Monday, January 29, 2018

Hang On and Never Give Up

While living in Portland, Oregon, I walked into a church service where the following lines were being sung over and over – “hold on just a little bit longer, everything is going to be alright.” 

It’s very easy to get caught up in the momentum when everyone is singing the same tune, swaying about and clapping their hands.  But what happens when the service is finished, fellowship and coffee time are over and we’re headed out the door?  How long can we carry forward the emotional impact and enthusiasm of words such as these before we start becoming discouraged and think, that while those were nice words and they made us feel good at the time, can we really trust the message?

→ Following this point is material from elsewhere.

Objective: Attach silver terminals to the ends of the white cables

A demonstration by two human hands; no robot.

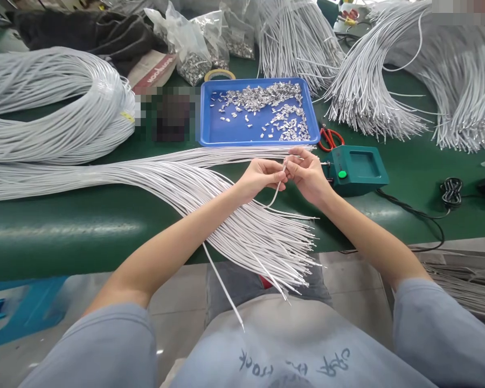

How do we really know things are going to be alright?  We strive relentlessly towards our goals and, when we don’t see any light at the end of the tunnel, we start thinking we never will.  Questions like, “how long can we keep doing this without results,” or “maybe this isn’t what we’re supposed to be doing because if it was we should have gotten somewhere by now.” plague us.  It’s not easy holding on when we’re not even sure if we should anymore.

If we keep holding on is that enough?  Well, maybe not all of enough but some of enough.  If we can remember what started us in a certain direction to begin with and recapture the feelings we experienced at the time, then perhaps we will be able to change our dialogue.  If we truly believe that everything is in Divine Order, that we are guided by Divine Intelligence and that God has a purpose and plan for our lives which He placed within our hearts for the purpose of fulfillment, then we can hold on longer, even for dear life if needed, with the dogged determination that what we are striving for is what we should be doing.  It’s not all going to come to us at once but we can notice the incremental steps and be grateful for them as they eventually bring us face to face with the unlocked doors waiting for us to walk through and claim what we have been seeking and holding on for.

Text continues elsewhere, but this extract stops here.